··· Exercise data ···
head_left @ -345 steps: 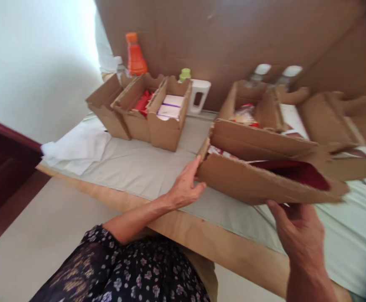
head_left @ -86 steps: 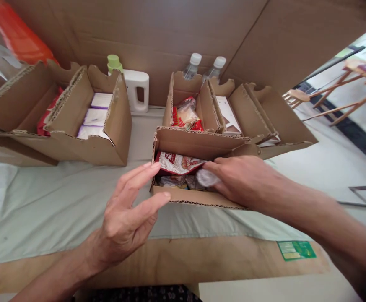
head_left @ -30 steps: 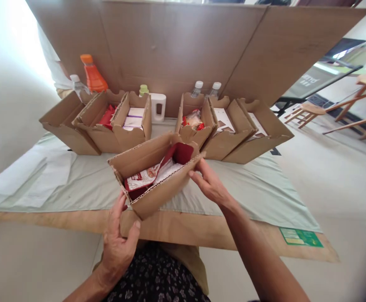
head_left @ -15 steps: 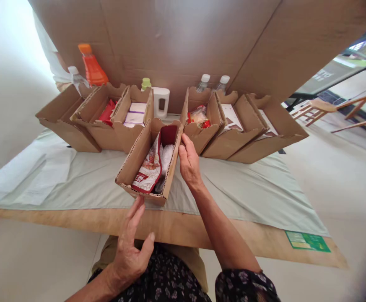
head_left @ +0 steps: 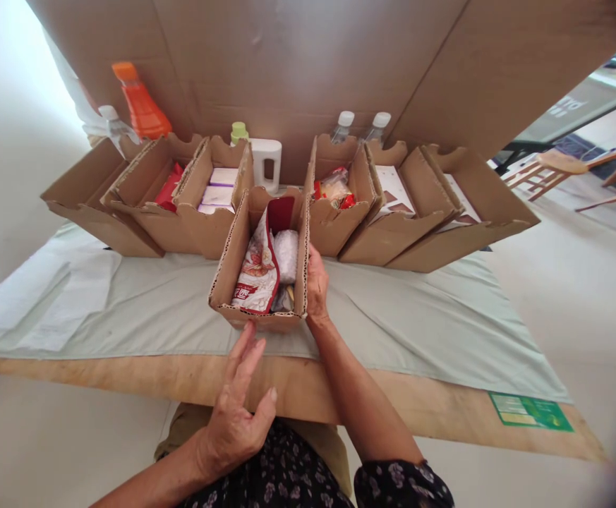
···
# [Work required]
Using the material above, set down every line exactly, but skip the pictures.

# [Exercise response]
head_left @ -345 steps: 
head_left @ -86 steps: 
head_left @ -30 steps: 
head_left @ -15 steps: 
head_left @ +0 steps: 

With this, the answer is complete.